### [Exercise instructions]
Every line of the listing below must be printed again exactly, apart from its pictures.

====== Dataset extract

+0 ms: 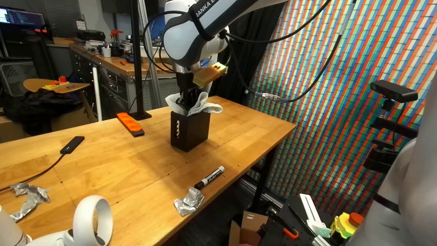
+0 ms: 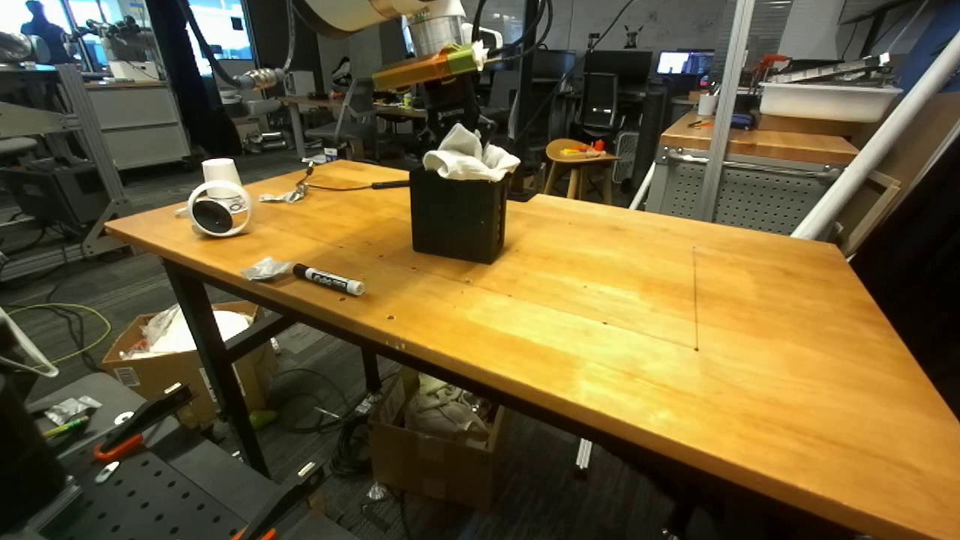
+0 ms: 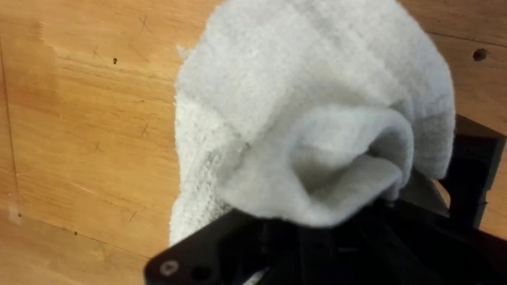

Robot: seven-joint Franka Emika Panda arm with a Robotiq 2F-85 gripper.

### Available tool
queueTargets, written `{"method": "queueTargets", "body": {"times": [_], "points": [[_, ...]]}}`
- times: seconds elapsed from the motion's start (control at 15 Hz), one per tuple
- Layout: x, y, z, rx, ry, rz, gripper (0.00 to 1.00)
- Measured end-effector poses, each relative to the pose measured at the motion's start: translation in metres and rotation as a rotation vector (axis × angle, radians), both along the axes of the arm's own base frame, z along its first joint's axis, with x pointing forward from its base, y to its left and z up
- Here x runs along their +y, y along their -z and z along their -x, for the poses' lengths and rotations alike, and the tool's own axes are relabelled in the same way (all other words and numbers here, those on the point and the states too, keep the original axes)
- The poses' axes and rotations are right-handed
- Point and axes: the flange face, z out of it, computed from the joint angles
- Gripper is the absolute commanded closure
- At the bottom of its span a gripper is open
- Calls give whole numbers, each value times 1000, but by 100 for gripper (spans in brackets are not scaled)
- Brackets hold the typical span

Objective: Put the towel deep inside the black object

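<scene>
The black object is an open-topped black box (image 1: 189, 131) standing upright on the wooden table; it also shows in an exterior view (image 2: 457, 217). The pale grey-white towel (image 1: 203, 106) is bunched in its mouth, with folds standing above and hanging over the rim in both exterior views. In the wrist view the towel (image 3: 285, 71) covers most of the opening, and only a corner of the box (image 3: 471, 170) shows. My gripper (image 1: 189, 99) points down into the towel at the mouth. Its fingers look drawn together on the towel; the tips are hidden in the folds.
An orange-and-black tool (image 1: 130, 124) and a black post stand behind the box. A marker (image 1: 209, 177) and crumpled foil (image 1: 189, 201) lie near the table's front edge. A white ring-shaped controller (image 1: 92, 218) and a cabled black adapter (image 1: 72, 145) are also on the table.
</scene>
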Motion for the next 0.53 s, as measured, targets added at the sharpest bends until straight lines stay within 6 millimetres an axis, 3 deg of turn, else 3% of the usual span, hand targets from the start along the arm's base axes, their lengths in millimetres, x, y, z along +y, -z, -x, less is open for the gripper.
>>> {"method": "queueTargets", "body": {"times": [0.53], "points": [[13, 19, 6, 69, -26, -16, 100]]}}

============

### [Expected answer]
+0 ms: 
+0 ms: 
+0 ms: 

Robot: seven-joint Franka Emika Panda arm with a Robotiq 2F-85 gripper.

### Available tool
queueTargets, written `{"method": "queueTargets", "body": {"times": [_], "points": [[_, ...]]}}`
- times: seconds elapsed from the motion's start (control at 15 Hz), one per tuple
- Layout: x, y, z, rx, ry, rz, gripper (0.00 to 1.00)
- Measured end-effector poses, each relative to the pose measured at the motion's start: translation in metres and rotation as a rotation vector (axis × angle, radians), both along the axes of the arm's own base frame, z along its first joint's axis, with x pointing forward from its base, y to its left and z up
- Here x runs along their +y, y along their -z and z along their -x, for the poses' lengths and rotations alike, and the tool's own axes are relabelled in the same way (all other words and numbers here, those on the point and the states too, keep the original axes)
- The poses' axes and rotations are right-handed
- Point and axes: the flange face, z out of it, computed from the joint angles
- Gripper is the absolute commanded closure
- At the bottom of its span a gripper is open
- Calls give whole numbers, each value times 1000, but by 100 for gripper (spans in brackets are not scaled)
- Brackets hold the typical span

Objective: Put the towel deep inside the black object

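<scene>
The black object is an open-topped black box (image 1: 189, 131) standing upright on the wooden table; it also shows in an exterior view (image 2: 457, 217). The pale grey-white towel (image 1: 203, 106) is bunched in its mouth, with folds standing above and hanging over the rim in both exterior views. In the wrist view the towel (image 3: 285, 71) covers most of the opening, and only a corner of the box (image 3: 471, 170) shows. My gripper (image 1: 189, 99) points down into the towel at the mouth. Its fingers look drawn together on the towel; the tips are hidden in the folds.
An orange-and-black tool (image 1: 130, 124) and a black post stand behind the box. A marker (image 1: 209, 177) and crumpled foil (image 1: 189, 201) lie near the table's front edge. A white ring-shaped controller (image 1: 92, 218) and a cabled black adapter (image 1: 72, 145) are also on the table.
</scene>
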Motion for the next 0.53 s, as measured, targets added at the sharpest bends until straight lines stay within 6 millimetres an axis, 3 deg of turn, else 3% of the usual span, hand targets from the start along the arm's base axes, their lengths in millimetres, x, y, z along +y, -z, -x, less is open for the gripper.
>>> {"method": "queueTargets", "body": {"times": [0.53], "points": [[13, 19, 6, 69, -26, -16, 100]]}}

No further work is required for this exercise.